What the task requires
For every line in the entries that contains "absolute", show the whole line.

Provided records
^^^^^^^^^^^^^^^^
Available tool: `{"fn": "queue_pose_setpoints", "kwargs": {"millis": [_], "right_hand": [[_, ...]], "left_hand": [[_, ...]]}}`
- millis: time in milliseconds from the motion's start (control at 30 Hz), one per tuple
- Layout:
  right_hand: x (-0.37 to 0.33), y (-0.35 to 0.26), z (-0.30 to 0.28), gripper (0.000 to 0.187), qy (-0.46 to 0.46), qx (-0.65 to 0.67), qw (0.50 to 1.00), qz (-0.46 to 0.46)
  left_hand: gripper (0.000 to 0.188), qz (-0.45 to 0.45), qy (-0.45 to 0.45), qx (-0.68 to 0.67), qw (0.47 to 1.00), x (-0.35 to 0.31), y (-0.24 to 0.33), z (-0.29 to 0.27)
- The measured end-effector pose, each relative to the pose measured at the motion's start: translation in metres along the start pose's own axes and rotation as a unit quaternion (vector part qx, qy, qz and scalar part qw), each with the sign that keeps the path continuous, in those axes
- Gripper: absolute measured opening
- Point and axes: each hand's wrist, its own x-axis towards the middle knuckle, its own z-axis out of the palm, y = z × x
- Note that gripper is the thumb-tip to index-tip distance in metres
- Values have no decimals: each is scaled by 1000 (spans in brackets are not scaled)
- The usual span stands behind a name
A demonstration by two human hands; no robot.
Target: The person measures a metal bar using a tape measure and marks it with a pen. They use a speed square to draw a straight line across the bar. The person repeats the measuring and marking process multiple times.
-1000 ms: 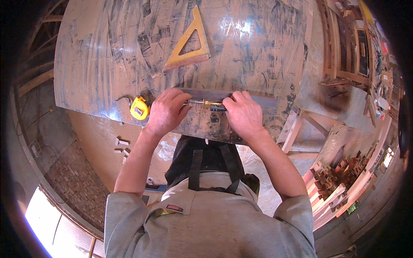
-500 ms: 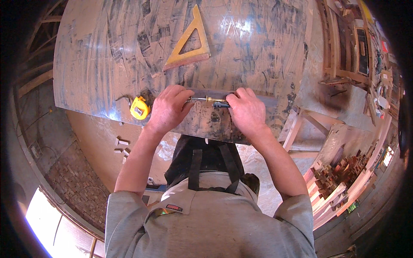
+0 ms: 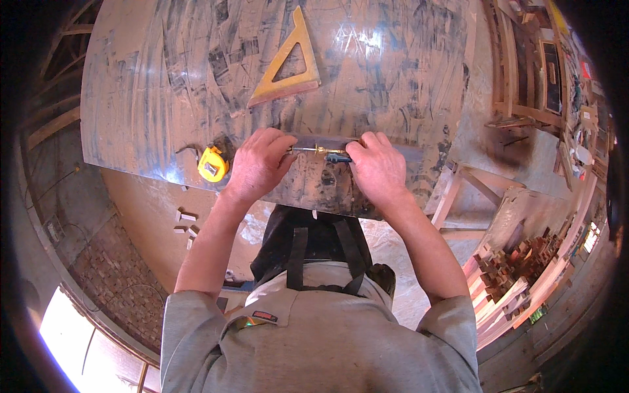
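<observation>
My left hand (image 3: 260, 164) and my right hand (image 3: 377, 164) are close to the table's near edge, fingers curled inward. Between them runs a thin metal rod tool (image 3: 319, 150) with a brass-coloured middle part. The left fingers pinch one end of it, and the right fingers close on the other. A dark blue, narrow piece (image 3: 338, 158) juts out from under my right fingertips; whether it belongs to the rod tool I cannot tell. Behind the fingers a flat grey strip (image 3: 410, 154) lies on the tabletop, partly covered by both hands.
The large dusty tabletop (image 3: 183, 85) bears a yellow triangular square (image 3: 288, 69) beyond my hands. Left of my left hand sits a yellow tape measure (image 3: 213, 164). Small wood offcuts (image 3: 187, 215) lie on the floor at left. Stacked wood pieces (image 3: 524, 268) stand at right.
Both hands keep almost the same place and grip. The rod tool and the dark blue piece have shifted very slightly.
</observation>
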Motion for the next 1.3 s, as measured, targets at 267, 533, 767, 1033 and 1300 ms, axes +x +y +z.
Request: {"fn": "queue_pose_setpoints", "kwargs": {"millis": [267, 533, 767, 1033, 1300], "right_hand": [[0, 0, 1, 6, 8, -1, 1000, -1], [1, 0, -1, 7, 0, -2, 1000, -2], [2, 0, -2, 8, -15, 2, 1000, 3], [1, 1, -2, 10, -18, 7, 1000, 7], [2, 1, 0, 10, -7, 5, 1000, -3]], "left_hand": [[31, -9, -1, 6, 1000, -1, 1, 1], [30, -8, -2, 2, 1000, -1, 0, 1], [30, -9, -4, 0, 1000, -1, 2, -1], [31, -11, -6, 3, 1000, -1, 2, 0], [31, -8, -8, 7, 1000, 0, 0, -2]]}}
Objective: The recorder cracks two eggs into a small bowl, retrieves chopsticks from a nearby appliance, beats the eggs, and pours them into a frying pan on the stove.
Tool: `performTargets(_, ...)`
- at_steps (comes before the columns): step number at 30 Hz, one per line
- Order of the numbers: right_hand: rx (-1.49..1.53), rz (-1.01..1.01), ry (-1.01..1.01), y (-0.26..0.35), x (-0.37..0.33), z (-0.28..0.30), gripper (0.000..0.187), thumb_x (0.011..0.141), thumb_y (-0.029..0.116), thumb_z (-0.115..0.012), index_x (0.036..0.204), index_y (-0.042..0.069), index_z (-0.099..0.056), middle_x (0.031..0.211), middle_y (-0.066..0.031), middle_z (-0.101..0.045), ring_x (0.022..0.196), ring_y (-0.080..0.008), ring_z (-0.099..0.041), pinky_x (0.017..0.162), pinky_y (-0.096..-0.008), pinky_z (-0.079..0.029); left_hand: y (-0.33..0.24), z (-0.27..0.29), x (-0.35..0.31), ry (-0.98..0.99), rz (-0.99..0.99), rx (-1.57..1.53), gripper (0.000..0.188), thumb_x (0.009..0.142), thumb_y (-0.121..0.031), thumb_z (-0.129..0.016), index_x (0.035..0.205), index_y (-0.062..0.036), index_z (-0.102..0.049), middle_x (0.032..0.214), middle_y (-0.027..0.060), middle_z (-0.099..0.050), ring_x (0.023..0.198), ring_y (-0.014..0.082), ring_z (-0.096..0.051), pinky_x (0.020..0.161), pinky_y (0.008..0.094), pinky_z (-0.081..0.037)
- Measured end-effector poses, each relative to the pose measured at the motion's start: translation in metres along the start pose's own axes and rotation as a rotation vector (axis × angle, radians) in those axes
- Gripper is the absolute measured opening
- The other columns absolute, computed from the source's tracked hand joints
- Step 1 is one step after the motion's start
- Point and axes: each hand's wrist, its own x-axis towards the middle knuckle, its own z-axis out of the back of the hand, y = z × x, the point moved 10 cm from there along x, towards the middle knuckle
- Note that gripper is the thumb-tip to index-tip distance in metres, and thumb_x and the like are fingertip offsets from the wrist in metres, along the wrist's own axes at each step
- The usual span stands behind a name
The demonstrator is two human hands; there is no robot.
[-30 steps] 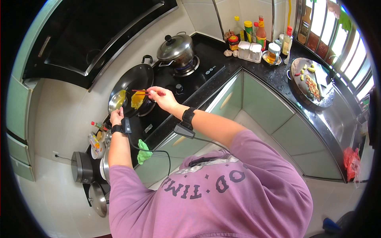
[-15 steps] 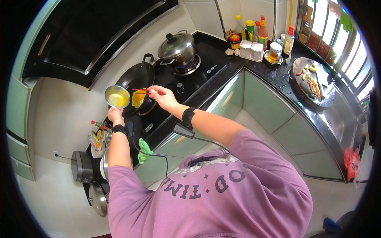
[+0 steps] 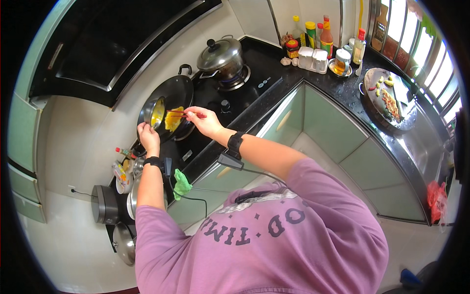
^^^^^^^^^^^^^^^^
Result
- Gripper: absolute measured opening
- Gripper is the absolute measured opening
- The other columns absolute, computed from the source's tracked hand joints

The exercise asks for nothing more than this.